§ Exercise objective:
Nothing may be left out, so copy every entry exactly.

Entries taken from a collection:

╔══

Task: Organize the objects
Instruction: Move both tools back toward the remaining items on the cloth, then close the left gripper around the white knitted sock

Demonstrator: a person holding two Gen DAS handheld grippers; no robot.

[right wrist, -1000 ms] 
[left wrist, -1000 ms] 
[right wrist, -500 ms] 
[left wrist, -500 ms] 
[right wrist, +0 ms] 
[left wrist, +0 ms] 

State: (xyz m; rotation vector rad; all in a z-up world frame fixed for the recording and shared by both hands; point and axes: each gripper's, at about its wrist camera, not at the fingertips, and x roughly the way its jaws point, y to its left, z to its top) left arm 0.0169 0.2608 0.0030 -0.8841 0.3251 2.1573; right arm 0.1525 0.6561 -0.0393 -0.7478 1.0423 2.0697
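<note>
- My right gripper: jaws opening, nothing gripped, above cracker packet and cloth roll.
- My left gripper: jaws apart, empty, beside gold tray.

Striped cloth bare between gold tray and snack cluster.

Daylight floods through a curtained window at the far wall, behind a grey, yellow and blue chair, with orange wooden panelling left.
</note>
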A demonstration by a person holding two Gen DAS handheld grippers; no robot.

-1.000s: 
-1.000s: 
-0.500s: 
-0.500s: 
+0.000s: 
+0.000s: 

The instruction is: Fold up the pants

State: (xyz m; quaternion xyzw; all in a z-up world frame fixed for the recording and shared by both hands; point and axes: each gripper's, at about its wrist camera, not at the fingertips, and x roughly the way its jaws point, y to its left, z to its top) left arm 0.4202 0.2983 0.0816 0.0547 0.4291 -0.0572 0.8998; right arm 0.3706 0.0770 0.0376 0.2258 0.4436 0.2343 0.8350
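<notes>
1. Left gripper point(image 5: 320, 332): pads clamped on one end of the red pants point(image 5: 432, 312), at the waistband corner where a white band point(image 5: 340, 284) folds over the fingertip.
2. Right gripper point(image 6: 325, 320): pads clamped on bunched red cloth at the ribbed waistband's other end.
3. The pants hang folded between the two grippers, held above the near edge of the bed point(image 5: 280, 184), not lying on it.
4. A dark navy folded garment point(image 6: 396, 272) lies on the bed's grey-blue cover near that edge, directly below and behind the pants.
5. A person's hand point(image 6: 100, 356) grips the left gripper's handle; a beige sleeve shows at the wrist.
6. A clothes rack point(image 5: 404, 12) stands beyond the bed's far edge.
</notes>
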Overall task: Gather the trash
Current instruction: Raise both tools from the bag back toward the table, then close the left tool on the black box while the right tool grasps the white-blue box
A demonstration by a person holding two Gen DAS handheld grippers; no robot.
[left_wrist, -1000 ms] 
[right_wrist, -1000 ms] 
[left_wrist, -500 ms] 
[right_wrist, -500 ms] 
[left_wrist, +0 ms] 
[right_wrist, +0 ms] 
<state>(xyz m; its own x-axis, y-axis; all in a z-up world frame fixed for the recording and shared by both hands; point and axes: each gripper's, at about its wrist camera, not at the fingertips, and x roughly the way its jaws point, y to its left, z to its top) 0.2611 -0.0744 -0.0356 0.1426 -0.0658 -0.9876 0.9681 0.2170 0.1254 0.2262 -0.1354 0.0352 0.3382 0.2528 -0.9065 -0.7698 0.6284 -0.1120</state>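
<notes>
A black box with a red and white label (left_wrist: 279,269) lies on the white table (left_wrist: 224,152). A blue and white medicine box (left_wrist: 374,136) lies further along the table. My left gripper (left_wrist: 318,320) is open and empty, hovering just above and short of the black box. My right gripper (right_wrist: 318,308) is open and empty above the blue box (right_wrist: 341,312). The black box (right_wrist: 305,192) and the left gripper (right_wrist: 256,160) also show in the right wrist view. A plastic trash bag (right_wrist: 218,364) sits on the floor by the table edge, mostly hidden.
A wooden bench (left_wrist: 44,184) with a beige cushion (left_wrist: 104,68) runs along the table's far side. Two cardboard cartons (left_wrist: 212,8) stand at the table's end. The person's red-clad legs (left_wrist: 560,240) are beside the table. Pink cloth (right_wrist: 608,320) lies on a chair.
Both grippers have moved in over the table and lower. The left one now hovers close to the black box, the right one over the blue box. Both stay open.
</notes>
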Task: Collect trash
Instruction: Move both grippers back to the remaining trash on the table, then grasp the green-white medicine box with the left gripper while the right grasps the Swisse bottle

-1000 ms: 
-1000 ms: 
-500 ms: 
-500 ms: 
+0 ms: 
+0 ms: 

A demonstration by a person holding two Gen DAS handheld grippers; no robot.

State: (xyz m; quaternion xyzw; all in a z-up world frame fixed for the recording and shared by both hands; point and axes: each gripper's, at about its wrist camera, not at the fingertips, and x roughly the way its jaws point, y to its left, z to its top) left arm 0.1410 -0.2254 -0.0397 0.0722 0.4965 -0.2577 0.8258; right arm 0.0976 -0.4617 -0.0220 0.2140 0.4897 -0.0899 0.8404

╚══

§ Response to the task:
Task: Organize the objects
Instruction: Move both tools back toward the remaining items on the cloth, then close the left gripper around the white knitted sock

Demonstrator: a person holding two Gen DAS handheld grippers; no robot.

[right wrist, -1000 ms] 
[left wrist, -1000 ms] 
[right wrist, -500 ms] 
[left wrist, -500 ms] 
[right wrist, +0 ms] 
[left wrist, +0 ms] 

State: (xyz m; rotation vector rad; all in a z-up world frame fixed for the recording and shared by both hands; point and axes: each gripper's, at about its wrist camera, not at the fingertips, and x roughly the way its jaws point, y to its left, z to its top) left arm 0.0169 0.2608 0.0030 -0.8841 0.3251 2.1573; right arm 0.1525 0.6561 -0.0393 -0.7478 1.0423 2.0697
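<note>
- My right gripper: jaws opening, nothing gripped, above cracker packet and cloth roll.
- My left gripper: jaws apart, empty, beside gold tray.

Striped cloth bare between gold tray and snack cluster.

Daylight floods through a curtained window at the far wall, behind a grey, yellow and blue chair, with orange wooden panelling left.
</note>
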A demonstration by a person holding two Gen DAS handheld grippers; no robot.

-1.000s: 
-1.000s: 
-0.500s: 
-0.500s: 
+0.000s: 
+0.000s: 

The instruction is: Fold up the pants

State: (xyz m; quaternion xyzw; all in a z-up world frame fixed for the recording and shared by both hands; point and axes: each gripper's, at about its wrist camera, not at the fingertips, and x roughly the way its jaws point, y to its left, z to its top) left arm 0.4202 0.2983 0.0816 0.0547 0.4291 -0.0572 0.8998; right arm 0.3706 0.0770 0.0376 0.2258 0.4436 0.2343 0.8350
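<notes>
1. Left gripper point(image 5: 320, 332): pads clamped on one end of the red pants point(image 5: 432, 312), at the waistband corner where a white band point(image 5: 340, 284) folds over the fingertip.
2. Right gripper point(image 6: 325, 320): pads clamped on bunched red cloth at the ribbed waistband's other end.
3. The pants hang folded between the two grippers, held above the near edge of the bed point(image 5: 280, 184), not lying on it.
4. A dark navy folded garment point(image 6: 396, 272) lies on the bed's grey-blue cover near that edge, directly below and behind the pants.
5. A person's hand point(image 6: 100, 356) grips the left gripper's handle; a beige sleeve shows at the wrist.
6. A clothes rack point(image 5: 404, 12) stands beyond the bed's far edge.
</notes>
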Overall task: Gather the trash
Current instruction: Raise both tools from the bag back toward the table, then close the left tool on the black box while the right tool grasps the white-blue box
A demonstration by a person holding two Gen DAS handheld grippers; no robot.
[left_wrist, -1000 ms] 
[right_wrist, -1000 ms] 
[left_wrist, -500 ms] 
[right_wrist, -500 ms] 
[left_wrist, +0 ms] 
[right_wrist, +0 ms] 
<state>(xyz m; its own x-axis, y-axis; all in a z-up world frame fixed for the recording and shared by both hands; point and axes: each gripper's, at about its wrist camera, not at the fingertips, and x roughly the way its jaws point, y to its left, z to its top) 0.2611 -0.0744 -0.0356 0.1426 -0.0658 -0.9876 0.9681 0.2170 0.1254 0.2262 -0.1354 0.0352 0.3382 0.2528 -0.9065 -0.7698 0.6284 -0.1120</state>
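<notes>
A black box with a red and white label (left_wrist: 279,269) lies on the white table (left_wrist: 224,152). A blue and white medicine box (left_wrist: 374,136) lies further along the table. My left gripper (left_wrist: 318,320) is open and empty, hovering just above and short of the black box. My right gripper (right_wrist: 318,308) is open and empty above the blue box (right_wrist: 341,312). The black box (right_wrist: 305,192) and the left gripper (right_wrist: 256,160) also show in the right wrist view. A plastic trash bag (right_wrist: 218,364) sits on the floor by the table edge, mostly hidden.
A wooden bench (left_wrist: 44,184) with a beige cushion (left_wrist: 104,68) runs along the table's far side. Two cardboard cartons (left_wrist: 212,8) stand at the table's end. The person's red-clad legs (left_wrist: 560,240) are beside the table. Pink cloth (right_wrist: 608,320) lies on a chair.
Both grippers have moved in over the table and lower. The left one now hovers close to the black box, the right one over the blue box. Both stay open.
</notes>
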Task: Collect trash
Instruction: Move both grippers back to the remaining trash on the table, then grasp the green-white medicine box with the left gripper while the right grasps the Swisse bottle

-1000 ms: 
-1000 ms: 
-500 ms: 
-500 ms: 
+0 ms: 
+0 ms: 

A demonstration by a person holding two Gen DAS handheld grippers; no robot.

State: (xyz m; quaternion xyzw; all in a z-up world frame fixed for the recording and shared by both hands; point and axes: each gripper's, at about its wrist camera, not at the fingertips, and x roughly the way its jaws point, y to its left, z to its top) left arm 0.1410 -0.2254 -0.0397 0.0722 0.4965 -0.2577 0.8258; right arm 0.0976 -0.4617 -0.0220 0.2140 0.4897 -0.0899 0.8404

The required output is complete.